# Image color changes after heat pressing



## timibaltazar (Jan 22, 2019)

Hi guys... I'm just starting a small time home-based shirt printing business and currently having problems with the colors so I thought I'd ask here for help. Pls help me figure it out. 

So here's what i did...
I draw full colored image in photoshop and save it as PNG.
Print it in sublimation transfer paper with Epson L130 Sublimation Printer. At this part, all is still good.
Press it using Max Armour Predator heat press with 300 degree within 30 secs in a 100% polyester shirt as specified by the supplier.

My problem is after pressing, the image color in shirt is different to the image in computer. I know this will really happen since yeah it's a computer image that will be transferred in shirt, but is it really that big of a change? Most of the colors turns dark, and some are totally different like gray turning to brown.

Sorry I'm totally newbie on heat press so I'd really appreciate your help guys. Thanks


----------



## webtrekker (Jan 28, 2018)

You need to obtain an ICC profile from your sublimation ink supplier, install it on your computer, and use it when printing from Photoshop as per the instructions supplied with the profile.


----------



## FatPrints (Jan 8, 2019)

timibaltazar said:


> Hi guys... I'm just starting a small time home-based shirt printing business and currently having problems with the colors so I thought I'd ask here for help. Pls help me figure it out.
> 
> So here's what i did...
> I draw full colored image in photoshop and save it as PNG.
> ...


Try 370 for a minute, medium pressure, on a polyester garment. Use white or grey colored garments. let me know if this helps.


----------



## pippin decals (Aug 26, 2015)

webtrekker said:


> You need to obtain an ICC profile from your sublimation ink supplier, install it on your computer, and use it when printing from Photoshop as per the instructions supplied with the profile.

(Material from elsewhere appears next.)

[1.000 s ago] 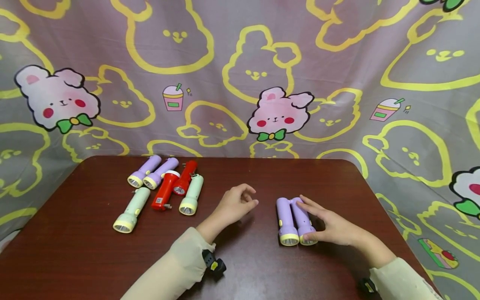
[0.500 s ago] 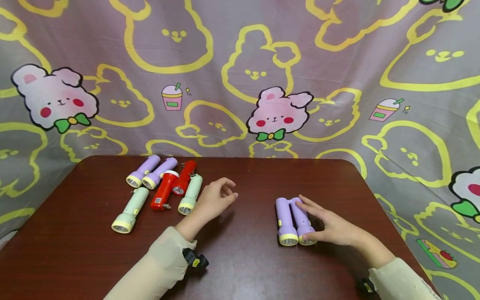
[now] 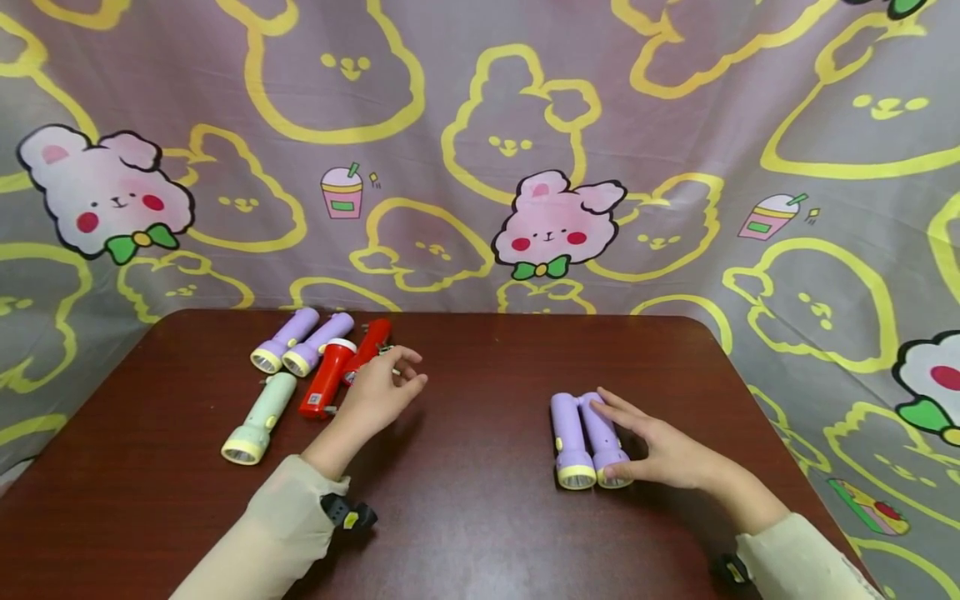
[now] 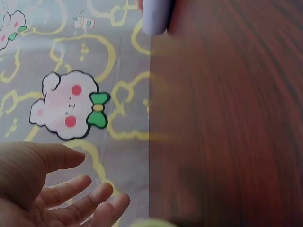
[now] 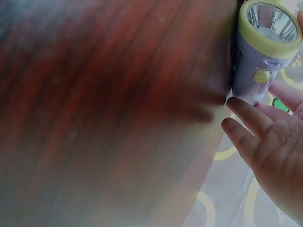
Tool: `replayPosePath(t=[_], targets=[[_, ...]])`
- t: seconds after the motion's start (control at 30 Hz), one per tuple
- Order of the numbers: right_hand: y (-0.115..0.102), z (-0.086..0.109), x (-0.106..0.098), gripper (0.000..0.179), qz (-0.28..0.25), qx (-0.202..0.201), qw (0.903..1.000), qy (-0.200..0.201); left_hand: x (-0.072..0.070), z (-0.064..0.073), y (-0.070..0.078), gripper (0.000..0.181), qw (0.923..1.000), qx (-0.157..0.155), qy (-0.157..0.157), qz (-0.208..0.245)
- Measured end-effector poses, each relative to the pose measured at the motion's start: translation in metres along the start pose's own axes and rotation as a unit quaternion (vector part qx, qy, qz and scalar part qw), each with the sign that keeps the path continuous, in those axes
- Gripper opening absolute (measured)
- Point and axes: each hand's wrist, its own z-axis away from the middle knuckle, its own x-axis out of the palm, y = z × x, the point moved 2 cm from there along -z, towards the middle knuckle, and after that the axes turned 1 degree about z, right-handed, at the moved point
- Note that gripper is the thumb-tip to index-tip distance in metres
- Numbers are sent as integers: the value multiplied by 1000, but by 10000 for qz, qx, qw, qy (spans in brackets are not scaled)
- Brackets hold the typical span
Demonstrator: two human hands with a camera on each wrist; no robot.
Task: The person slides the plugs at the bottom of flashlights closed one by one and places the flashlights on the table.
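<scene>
My right hand (image 3: pixel 667 450) rests against the right one of two purple flashlights (image 3: pixel 598 429), its fingers fairly straight along the body and the thumb by the yellow head. The other purple flashlight (image 3: pixel 570 433) lies close beside it, lens toward me. In the right wrist view a purple flashlight (image 5: pixel 258 78) shows its yellow switch beside the fingertips. My left hand (image 3: pixel 375 396), loosely curled and holding nothing, hovers at the left group, where it covers most of a pale green flashlight. A red flashlight (image 3: pixel 330 379) with a white end lies just left of it.
Another red flashlight (image 3: pixel 372 342) lies partly behind the left hand. Two more purple flashlights (image 3: pixel 285 340) (image 3: pixel 321 343) lie at the back left, and a pale green flashlight (image 3: pixel 261 417) nearer me. A patterned curtain (image 3: pixel 450 167) hangs behind the brown table (image 3: pixel 480 500).
My left hand has moved left, from the middle of the table to over the pale green flashlight beside the red ones. The right hand and the two purple flashlights by it stay put.
</scene>
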Motion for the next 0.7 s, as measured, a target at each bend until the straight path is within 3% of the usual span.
replayPosePath(t=[0.37, 0.7], targets=[[-4, 0, -2, 84, 306, 6, 9995, -20, -29, 6, -22, 31, 9992, 52, 322, -244], [-13, 0, -1, 84, 494, -122, 9987, -53, -32, 9, -37, 33, 9986, -148, 120, -500]])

I fully agree with this . My printer has a ICC profile that came with my inks i bought and i also have my own ICC i made from doing my own calibration with my Monitor and printer calibrator kit.


----------



## timibaltazar (Jan 22, 2019)

Hi guys... 

Thank you for answering. I researched ICC (I only heard about it here to be honest haha) and yeah I think that's what I need.

Thanks again guys you really helped a lot.


----------